Experiment: for counting calcjobs: check if `all_nodes()` is slower than something that returns only a list of strings like `all_link_labels()`.

In [4]:
code = codes_with_calcjobs[0]

In [58]:
%timeit len(code.get_outgoing(node_class=CalcJobNode).all_link_labels())

9.47 ms ± 37.4 µs per loop (mean ± std. dev. of 7 runs, 100 loops each)


In [59]:
%timeit len(code.get_outgoing(node_class=CalcJobNode).all_nodes())

9.46 ms ± 17 µs per loop (mean ± std. dev. of 7 runs, 100 loops each)

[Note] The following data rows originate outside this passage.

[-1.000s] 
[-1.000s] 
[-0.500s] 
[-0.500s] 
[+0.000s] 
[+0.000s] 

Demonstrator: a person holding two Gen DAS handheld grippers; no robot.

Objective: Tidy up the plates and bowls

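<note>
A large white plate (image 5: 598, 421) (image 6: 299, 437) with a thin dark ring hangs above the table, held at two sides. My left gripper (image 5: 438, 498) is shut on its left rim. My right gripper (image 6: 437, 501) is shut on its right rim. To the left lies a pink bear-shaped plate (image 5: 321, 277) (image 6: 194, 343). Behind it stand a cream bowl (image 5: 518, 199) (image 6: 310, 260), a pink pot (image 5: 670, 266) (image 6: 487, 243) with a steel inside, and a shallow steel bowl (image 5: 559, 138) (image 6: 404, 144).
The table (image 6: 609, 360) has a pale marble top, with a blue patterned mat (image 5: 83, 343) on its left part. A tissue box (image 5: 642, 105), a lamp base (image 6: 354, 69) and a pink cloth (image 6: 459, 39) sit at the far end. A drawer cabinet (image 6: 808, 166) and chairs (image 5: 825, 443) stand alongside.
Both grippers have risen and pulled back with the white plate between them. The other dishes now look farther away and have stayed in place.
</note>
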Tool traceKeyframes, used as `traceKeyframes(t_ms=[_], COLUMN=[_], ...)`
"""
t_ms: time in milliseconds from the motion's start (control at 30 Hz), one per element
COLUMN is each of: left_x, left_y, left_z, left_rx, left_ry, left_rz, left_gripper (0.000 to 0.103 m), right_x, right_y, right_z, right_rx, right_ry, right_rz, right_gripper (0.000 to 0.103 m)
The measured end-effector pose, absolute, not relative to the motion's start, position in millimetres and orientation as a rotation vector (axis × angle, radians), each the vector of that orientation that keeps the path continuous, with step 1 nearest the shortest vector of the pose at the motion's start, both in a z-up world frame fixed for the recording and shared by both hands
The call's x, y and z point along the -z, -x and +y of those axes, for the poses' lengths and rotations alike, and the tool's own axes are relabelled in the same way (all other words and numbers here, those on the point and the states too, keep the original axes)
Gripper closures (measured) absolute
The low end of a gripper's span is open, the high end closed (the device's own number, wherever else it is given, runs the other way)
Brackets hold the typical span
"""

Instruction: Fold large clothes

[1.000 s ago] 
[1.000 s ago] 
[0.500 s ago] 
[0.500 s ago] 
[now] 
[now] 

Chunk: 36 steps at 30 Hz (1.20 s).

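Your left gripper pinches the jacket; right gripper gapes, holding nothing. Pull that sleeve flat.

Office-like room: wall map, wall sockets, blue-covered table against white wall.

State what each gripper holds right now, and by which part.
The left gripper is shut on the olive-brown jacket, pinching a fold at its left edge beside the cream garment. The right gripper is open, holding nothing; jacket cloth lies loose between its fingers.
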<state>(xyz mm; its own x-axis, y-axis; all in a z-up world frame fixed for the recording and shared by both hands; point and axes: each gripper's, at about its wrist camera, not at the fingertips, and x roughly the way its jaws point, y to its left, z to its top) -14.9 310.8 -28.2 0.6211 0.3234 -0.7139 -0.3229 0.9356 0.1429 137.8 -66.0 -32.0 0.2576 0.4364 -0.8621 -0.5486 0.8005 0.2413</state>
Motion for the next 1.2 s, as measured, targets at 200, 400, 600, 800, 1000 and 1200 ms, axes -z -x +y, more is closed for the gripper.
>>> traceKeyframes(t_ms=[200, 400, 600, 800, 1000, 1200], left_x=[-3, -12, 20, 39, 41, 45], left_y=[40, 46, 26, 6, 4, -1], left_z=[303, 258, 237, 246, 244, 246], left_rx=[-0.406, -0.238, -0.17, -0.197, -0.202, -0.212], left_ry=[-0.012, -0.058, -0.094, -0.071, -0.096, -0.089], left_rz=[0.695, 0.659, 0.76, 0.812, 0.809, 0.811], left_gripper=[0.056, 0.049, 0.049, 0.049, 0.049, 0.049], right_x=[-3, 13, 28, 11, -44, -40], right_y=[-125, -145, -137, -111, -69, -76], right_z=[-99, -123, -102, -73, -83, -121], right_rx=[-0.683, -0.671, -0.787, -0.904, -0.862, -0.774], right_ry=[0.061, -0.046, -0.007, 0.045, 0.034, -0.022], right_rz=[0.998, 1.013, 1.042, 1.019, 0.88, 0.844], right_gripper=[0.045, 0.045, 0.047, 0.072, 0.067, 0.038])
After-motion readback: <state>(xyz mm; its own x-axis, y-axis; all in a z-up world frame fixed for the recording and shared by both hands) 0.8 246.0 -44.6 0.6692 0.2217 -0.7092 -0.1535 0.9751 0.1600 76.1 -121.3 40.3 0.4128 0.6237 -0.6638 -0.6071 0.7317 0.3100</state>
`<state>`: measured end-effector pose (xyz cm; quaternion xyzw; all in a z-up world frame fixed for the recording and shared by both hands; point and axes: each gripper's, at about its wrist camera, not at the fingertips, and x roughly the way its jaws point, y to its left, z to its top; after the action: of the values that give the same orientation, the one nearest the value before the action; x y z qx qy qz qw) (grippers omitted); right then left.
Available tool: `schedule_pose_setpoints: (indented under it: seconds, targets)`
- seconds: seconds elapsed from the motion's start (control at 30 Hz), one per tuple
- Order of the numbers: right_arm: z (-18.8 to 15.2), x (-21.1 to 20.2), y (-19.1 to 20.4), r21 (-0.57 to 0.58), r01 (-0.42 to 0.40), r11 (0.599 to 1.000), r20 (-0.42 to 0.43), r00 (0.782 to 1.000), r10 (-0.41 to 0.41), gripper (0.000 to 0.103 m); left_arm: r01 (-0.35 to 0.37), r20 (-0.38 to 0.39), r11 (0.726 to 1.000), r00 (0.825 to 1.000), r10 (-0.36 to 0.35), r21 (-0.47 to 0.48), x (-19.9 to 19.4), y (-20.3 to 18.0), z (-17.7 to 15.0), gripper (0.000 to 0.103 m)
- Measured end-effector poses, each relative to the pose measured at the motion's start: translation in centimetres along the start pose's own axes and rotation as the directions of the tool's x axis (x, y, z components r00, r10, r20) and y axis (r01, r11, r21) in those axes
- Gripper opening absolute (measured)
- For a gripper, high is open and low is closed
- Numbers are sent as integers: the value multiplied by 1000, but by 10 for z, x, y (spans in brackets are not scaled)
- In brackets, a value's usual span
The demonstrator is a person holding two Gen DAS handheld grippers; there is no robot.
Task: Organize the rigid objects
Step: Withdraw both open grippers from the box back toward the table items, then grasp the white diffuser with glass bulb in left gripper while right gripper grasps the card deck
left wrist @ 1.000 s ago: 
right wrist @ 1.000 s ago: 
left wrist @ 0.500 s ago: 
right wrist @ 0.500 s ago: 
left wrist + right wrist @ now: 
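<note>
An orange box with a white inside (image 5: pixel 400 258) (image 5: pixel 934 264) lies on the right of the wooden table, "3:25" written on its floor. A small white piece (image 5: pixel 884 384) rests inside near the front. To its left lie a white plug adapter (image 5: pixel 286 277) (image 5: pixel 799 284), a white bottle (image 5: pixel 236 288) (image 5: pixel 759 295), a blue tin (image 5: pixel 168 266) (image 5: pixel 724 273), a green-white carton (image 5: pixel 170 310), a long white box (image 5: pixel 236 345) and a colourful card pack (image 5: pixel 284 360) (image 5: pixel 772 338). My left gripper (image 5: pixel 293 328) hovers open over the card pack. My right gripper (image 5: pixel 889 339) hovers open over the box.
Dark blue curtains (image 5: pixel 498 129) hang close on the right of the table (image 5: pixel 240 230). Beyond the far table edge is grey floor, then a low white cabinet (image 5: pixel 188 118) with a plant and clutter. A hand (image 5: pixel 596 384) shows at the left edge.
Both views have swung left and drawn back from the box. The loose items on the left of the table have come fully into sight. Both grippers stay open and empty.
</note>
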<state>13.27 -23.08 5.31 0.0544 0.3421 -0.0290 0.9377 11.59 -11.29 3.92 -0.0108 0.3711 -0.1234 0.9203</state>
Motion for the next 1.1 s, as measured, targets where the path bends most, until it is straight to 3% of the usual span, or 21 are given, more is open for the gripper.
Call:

# Approach2: via `Entity.objects`: all codes

In [5]:
codes = Code.objects.all()
len(codes)

18

In [6]:
# optional: prune zero-calcjobs with list comprehension (equals python filter() but more elegant)
codes_with_calcjobs = [code for code in codes if len(code.get_outgoing(node_class=CalcJobNode).all_nodes()) > 0]
codes_with_calcjobs

[<Code: Remote code 'fleur_mpi_v0.28' on claix, pk: 5, uuid: 19ec39f2-5389-40aa-b52f-21bdc4610896>,
 <Code: Remote code 'inpgen' on local_mac, pk: 1, uuid: 8b105672-7ebc-4cce-813c-e501d32916ee>]

In [7]:
# create result with a python dict comprehension
result = {code.label : len(code.get_outgoing(node_class=CalcJobNode).all_nodes()) for code in codes}
result

{'fleur_v0.28': 0,
 'inpgen_v0.28': 0,
 'inpgen_iff_0.28': 0,
 'fleur_iff_0.28': 0,
 'fleur_mpi_max_2': 0,
 'fleur_dev_mpi': 0,
 'fleur_mpi_v0.28': 22,
 'fleur_max_2': 0,
 'inpgen_max_2': 0,
 'fleur_dev_mpi_booster': 0,
 'fleur_mac_3_mpi': 0,
 'fleur_max_1.3_dev': 0,
 'fleur_mpi_max_1.3_dev': 0,
 'inpgen': 21}

Nicer output:
- offer option to exclude zero-calcjob nodes
- offer option output as pandas dataframe. see any jupyter notebook pandas tutorial. it looks much nicer. google dict to pandas dataframe. then result, not print(result).
- sort output by descending order (dicts are insertion order sorted, so if use dict, have to do sorting before create dict)
- add optional piechart or something